Friends of ours, who live and lived on farms their whole lives, recently witnessed a horrible birth with their family’s sow. The mom decided to turn on her own babies, killing some, causing the family to bottle-feed what was a litter of 20+ piglets. Each day, she and her father would feed those babes every three hours. Watching as one after another would die. In all, only four would make it. When I saw her one Sunday at church, she was shaken and tired. She was sad. She told me it was nothing she had ever seen. Nothing. And even though she had dealt with death on a farm her whole life, it was something she was never used to. Watching something you’ve cared for, die.
No one likes to see an animal suffer. We try our hardest to do what we humanly can to get them past the hurdle. And sometimes there is nothing we can do. For those who could care less about animals, you don’t know what I am talking about. This is going right over your head. But for those of you who get it, you know a chicken and a little calf are more than just animals for some of us.
So no, farm life is not blissful. It is hard work everyday on top of our full-time jobs, three children, and everything else. But is it worth it?
Yes. A big YES. With all the mud and poop in between.
I’m enjoying your blog immensely and I get a real feeling of experience reading yours. My mom was raised on a dairy farm in Wisconsin. I’m reliving some of her stories through you. Keep them coming and Merry Christmas.
Paul Harvey, 1978
And on the 8th day, God looked down on his planned paradise and said, “I need a caretaker.” So God made a farmer.
God said, “I need somebody willing to get up before dawn, milk cows, work all day in the fields, milk cows again, eat supper and then go to town and stay past midnight at a meeting of the school board.” So God made a farmer.

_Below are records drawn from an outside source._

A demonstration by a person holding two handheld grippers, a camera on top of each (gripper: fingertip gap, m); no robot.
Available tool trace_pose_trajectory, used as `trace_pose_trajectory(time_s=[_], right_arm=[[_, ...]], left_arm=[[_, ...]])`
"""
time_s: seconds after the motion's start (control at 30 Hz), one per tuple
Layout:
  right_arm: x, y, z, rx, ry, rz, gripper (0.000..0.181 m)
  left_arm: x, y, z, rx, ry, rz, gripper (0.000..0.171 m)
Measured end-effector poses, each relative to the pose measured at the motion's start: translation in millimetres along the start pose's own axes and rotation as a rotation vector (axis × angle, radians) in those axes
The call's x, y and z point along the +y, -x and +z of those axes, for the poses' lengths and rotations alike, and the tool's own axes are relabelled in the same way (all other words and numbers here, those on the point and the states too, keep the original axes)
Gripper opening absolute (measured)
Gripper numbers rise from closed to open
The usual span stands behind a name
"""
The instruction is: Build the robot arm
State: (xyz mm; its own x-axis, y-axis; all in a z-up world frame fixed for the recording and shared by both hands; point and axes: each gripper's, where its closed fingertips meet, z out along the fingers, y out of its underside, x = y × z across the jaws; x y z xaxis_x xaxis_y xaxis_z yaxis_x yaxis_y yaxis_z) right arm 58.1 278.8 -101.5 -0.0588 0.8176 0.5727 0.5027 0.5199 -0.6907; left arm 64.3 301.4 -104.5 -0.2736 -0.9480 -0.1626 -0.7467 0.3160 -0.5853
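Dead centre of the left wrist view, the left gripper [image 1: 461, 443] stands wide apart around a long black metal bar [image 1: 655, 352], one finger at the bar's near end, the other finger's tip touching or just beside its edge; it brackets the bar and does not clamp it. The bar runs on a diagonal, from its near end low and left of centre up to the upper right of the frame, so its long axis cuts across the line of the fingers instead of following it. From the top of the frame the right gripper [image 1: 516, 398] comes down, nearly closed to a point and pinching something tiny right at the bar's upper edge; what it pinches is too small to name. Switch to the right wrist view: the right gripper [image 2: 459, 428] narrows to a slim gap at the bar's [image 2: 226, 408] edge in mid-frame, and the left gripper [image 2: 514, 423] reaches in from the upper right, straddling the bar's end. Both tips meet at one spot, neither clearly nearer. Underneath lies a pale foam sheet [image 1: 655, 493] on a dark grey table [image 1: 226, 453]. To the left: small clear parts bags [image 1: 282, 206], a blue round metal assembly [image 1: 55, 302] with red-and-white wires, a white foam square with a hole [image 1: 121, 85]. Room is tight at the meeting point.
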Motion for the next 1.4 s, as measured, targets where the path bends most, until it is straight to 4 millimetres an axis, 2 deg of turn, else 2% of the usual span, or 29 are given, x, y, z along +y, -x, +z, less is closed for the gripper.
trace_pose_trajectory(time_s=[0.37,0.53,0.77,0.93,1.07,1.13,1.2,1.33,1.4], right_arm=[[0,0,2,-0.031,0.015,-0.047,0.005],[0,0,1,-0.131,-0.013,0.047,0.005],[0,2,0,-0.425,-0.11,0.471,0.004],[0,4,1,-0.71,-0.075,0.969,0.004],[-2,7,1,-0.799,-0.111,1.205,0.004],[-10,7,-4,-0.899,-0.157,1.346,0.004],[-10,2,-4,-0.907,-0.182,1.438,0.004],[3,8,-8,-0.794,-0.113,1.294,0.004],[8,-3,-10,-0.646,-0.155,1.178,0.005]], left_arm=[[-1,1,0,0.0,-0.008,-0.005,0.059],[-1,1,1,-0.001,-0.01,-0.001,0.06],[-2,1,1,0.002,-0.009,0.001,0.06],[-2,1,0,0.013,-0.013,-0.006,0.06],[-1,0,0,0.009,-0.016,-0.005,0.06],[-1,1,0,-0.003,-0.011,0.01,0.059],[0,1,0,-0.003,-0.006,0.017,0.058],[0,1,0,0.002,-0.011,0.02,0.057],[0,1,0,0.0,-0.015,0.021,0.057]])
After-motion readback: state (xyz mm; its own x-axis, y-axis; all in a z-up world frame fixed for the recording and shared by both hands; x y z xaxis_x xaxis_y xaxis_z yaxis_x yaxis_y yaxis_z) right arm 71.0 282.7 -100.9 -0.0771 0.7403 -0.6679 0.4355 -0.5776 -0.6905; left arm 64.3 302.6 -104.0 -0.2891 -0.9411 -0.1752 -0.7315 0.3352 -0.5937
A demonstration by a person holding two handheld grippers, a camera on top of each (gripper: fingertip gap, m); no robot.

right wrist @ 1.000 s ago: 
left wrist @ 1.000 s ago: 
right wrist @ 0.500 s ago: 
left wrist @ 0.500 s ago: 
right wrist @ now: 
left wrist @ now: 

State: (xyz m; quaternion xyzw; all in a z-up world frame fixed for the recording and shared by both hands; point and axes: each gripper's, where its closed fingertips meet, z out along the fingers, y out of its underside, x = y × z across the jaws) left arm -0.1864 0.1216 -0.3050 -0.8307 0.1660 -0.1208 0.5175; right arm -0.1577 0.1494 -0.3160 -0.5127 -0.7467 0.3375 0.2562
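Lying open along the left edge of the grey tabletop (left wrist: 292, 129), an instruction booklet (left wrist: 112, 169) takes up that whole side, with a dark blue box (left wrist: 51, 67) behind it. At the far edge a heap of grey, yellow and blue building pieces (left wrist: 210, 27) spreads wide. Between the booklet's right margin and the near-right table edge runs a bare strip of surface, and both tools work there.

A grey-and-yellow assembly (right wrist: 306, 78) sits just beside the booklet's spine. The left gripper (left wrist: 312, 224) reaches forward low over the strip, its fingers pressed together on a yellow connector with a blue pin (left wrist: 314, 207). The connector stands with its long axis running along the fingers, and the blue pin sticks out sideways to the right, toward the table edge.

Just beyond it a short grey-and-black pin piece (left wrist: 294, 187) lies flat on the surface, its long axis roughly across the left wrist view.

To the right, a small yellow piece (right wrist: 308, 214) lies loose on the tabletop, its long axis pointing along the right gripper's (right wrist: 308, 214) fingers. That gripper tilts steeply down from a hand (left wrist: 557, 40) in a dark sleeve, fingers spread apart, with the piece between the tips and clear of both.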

“I need somebody with arms strong enough to rustle a calf and yet gentle enough to deliver his own grandchild. Somebody to call hogs, tame cantankerous machinery, come home hungry, have to wait lunch until his wife’s done feeding visiting ladies and tell the ladies to be sure and come back real soon — and mean it.” So God made a farmer.
God said, “I need somebody willing to sit up all night with a newborn colt. And watch it die. Then dry his eyes and say, ‘Maybe next year.’ I need somebody who can shape an ax handle from a persimmon sprout, shoe a horse with a hunk of car tire, who can make harness out of haywire, feed sacks and shoe scraps. And who, planting time and harvest season, will finish his forty-hour week by Tuesday noon, then, pain’n from ‘tractor back,’ put in another seventy-two hours.” So God made a farmer.
God had to have somebody willing to ride the ruts at double speed to get the hay in ahead of the rain clouds and yet stop in mid-field and race to help when he sees the first smoke from a neighbor’s place. So God made a farmer.
God said, “I need somebody strong enough to clear trees and heave bails, yet gentle enough to tame lambs and wean pigs and tend the pink-combed pullets, who will stop his mower for an hour to splint the broken leg of a meadow lark. It had to be somebody who’d plow deep and straight and not cut corners. Somebody to seed, weed, feed, breed and rake and disc and plow and plant and tie the fleece and strain the milk and replenish the self-feeder and finish a hard week’s work with a five-mile drive to church.
“Somebody who’d bale a family together with the soft strong bonds of sharing, who would laugh and then sigh, and then reply, with smiling eyes, when his son says he wants to spend his life ‘doing what dad does.'” So God made a farmer.